Wheeler Street is a street in central Cambridge, England. It runs between Bene't Street to the southwest and Guildhall Street and Corn Exchange Street to the northeast. To the east, Guildhall Place, a cul-de-sac, runs southeast from the junction with Guildhall Street, parallel with Corn Exchange Street at its northwestern end, as an extension of Guildhall Street.

On the northeast end of Wheeler Street, on the corner with Corn Exchange Street is the Cambridge Corn Exchange, a music and theatrical venue. To the south is the New Museums Site, a site of the University of Cambridge with university museums, including the Whipple Museum of the History of Science on Free School Lane and the Cambridge University Museum of Zoology on Downing Street.

The Cambridge Guildhall and Market Square are to the north, reached via Peas Hill and Guildhall Street.
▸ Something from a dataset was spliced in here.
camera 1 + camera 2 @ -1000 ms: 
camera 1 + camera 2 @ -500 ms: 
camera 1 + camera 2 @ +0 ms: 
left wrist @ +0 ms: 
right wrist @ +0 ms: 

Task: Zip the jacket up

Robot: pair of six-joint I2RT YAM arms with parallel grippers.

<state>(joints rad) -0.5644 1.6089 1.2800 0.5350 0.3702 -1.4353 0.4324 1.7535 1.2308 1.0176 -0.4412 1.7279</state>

The Lion Yard shopping centre is to the northeast.

The Cambridge Tourist Information Centre is located in Wheeler Street. The building dates from
1884 and was designed by the architect G. MacDonell. It was once the main city library, but this moved into Lion Yard in 1975. The building has a small but attractive domed reading room. Other buildings have been erected around this and the Guildhall, which means they are now partially hidden.

Wheeler Street gives its name to the song "Snowed in At Wheeler Street", the 2011 duet between Kate Bush and Sir Elton John.